◆ **What the exercise asks**:
Transcribe exactly, and without pictures, only the lines from the one bearing "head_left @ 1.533" through the final line of the data below.

--

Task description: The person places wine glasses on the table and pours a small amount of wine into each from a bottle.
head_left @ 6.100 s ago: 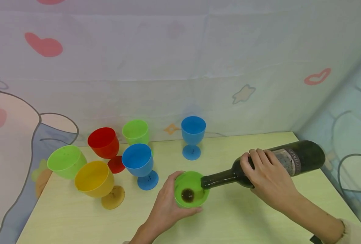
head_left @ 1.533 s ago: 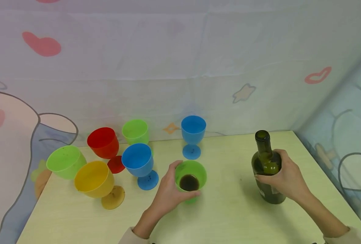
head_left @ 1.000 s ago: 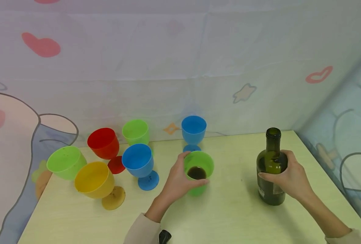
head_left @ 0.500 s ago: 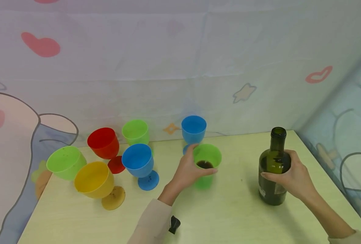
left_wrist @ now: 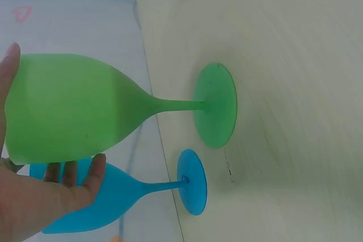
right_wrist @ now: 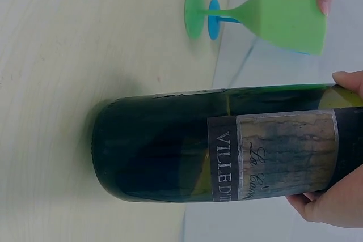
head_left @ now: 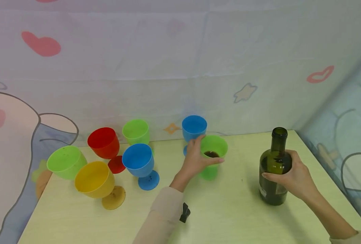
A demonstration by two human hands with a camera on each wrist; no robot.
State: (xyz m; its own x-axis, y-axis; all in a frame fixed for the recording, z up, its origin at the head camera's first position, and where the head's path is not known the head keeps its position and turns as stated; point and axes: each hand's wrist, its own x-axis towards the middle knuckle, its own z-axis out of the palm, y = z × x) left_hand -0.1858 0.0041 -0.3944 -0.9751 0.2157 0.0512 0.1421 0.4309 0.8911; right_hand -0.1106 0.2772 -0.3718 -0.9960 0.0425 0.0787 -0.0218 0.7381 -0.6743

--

◆ **Exercise solution**:
head_left @ 1.533 s ago: 
head_left @ 1.000 s ago: 
head_left @ 0.500 s ago: 
left_wrist @ now: 
right_wrist @ now: 
head_left @ now: 
A demonstration by two human hands with a camera on each wrist; no robot.
State: (xyz m; its own x-axis, y-axis; all in a frame fixed for the recording, z up, its origin at the head camera's first position, and where the head's path is not known the head keeps its position and turns as stated; point and axes: each hand's wrist, its own x-axis towards the middle knuckle, its own z-axis out of the palm, y = z × x) left_hand -0.1858 0.0041 -0.3944 -0.9751 0.2157 0.0512 0.1421 0.4309 0.8911; right_hand -0.1106 0.2772 -0.3718 -0.9960 0.0425 0.0787 -0.0218 0.7381 -0.6743

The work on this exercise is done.